René Richard Cyr : Passage pour handicapés
Avant de céder la direction du Théâtre d’Aujourd’hui, RENÉ RICHARD CYR y signe la mise en scène de Avec Norm. Après Motel Hélène et 24 poses (portraits), il s’agit pour lui d’une troisième incursion dans la dramaturgie de Serge Boucher.
Si René Richard Cyr est maintenant considéré comme l’accoucheur scénique par excellence des univers dramatiques de Serge Boucher, il a tout de même hésité longtemps avant de porter Avec Norm, sa quatrième pièce, à la scène. "Je l’ai laissé traîner longtemps, dit-il.
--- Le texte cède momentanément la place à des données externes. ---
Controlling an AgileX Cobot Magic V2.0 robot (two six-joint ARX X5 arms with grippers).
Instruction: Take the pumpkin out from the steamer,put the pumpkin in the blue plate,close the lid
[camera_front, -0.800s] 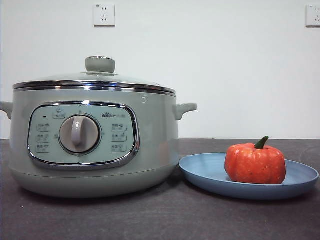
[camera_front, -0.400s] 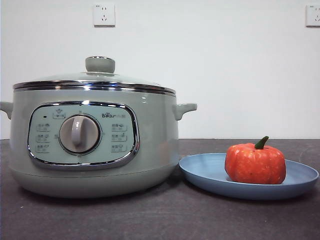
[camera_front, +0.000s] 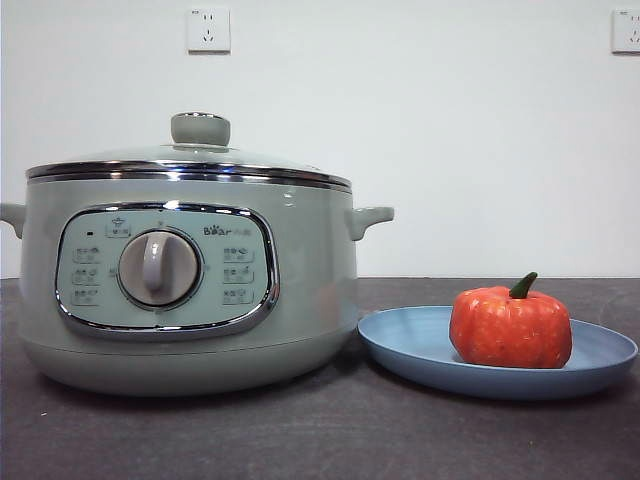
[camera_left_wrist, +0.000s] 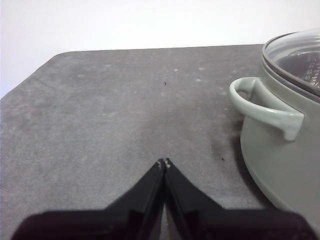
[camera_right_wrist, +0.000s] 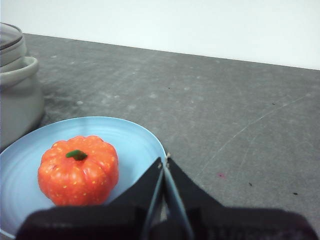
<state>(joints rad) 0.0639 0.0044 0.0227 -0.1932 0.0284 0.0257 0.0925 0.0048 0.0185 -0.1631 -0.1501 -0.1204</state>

Ce texte me heurtait énormément. Il s’inscrit dans la lignée de ce que Serge a déjà écrit, mais il est plus dur encore. Motel Hélène, c’est pratiquement un drame bourgeois en comparaison. Au-delà de la misère qu’elle dépeint, celle d’un milieu que l’on connaît déjà, ce qui m’ébranle vraiment dans cette pièce, c’est le constat d’échec auquel elle confronte."
Normand (Benoît McGinnis) est un handicapé intellectuel au quotidien misérable. Autour de lui gravitent sa sœur Nancy (Sandrine Bisson), une ex-toxicomane; sa voisine Tony (Louison Danis), une vieille handicapée physique et François (René Richard Cyr), un "parrain" envoyé par un organisme d’aide aux démunis. En rendant régulièrement visite à Normand, François entre dans un univers qu’il juge pitoyable. "Il veut changer leur vie, comme l’explique le metteur en scène. Il a la prétention de les aider, mais il réalise vite qu’on ne peut pas sauver tout le monde." Si le rôle de François permet à Cyr de revenir sur scène après une absence de dix ans, celui-ci ne le considère pas comme un retour en bonne et due forme. "Le personnage de François est un observateur, il est extérieur à la situation, il la commente, à la manière d’un metteur en scène. C’est la seule raison pour laquelle je me suis permis de tenir le rôle." Le polyvalent créateur s’est entouré de comédiens choisis pour leur exceptionnelle générosité. "Incarner ces personnages exige une grande abnégation de la part des acteurs, une humilité profonde. Pas simplement parce qu’ils sont désavantagés physiquement, mais surtout parce qu’ils doivent endosser des sentiments qui sont loin d’être nobles."
Depuis 1993, Serge Boucher construit une dramaturgie aux assises excessivement réalistes. Avec précision et minimalisme, oscillant entre comédie et tragédie, ce théâtre du quotidien parvient aisément à provoquer, en un même souffle, le fou rire et l’angoisse. Les personnages, qui en constituent l’essence, baignent dans une profonde misère affective. Un univers grinçant, capable de susciter des réactions très diverses de la part du public. Si cette pièce s’apparente, de son point de vue, à une véritable entreprise de désolation, le metteur en scène s’attend malgré tout à ce que certains passages déclenchent le rire. "À mon sens, Serge Boucher est un auteur très moderne, car il réussit à offrir des partitions très troublantes et en même temps éminemment populaires. On ne peut demeurer insensible à l’humanisme de son écriture."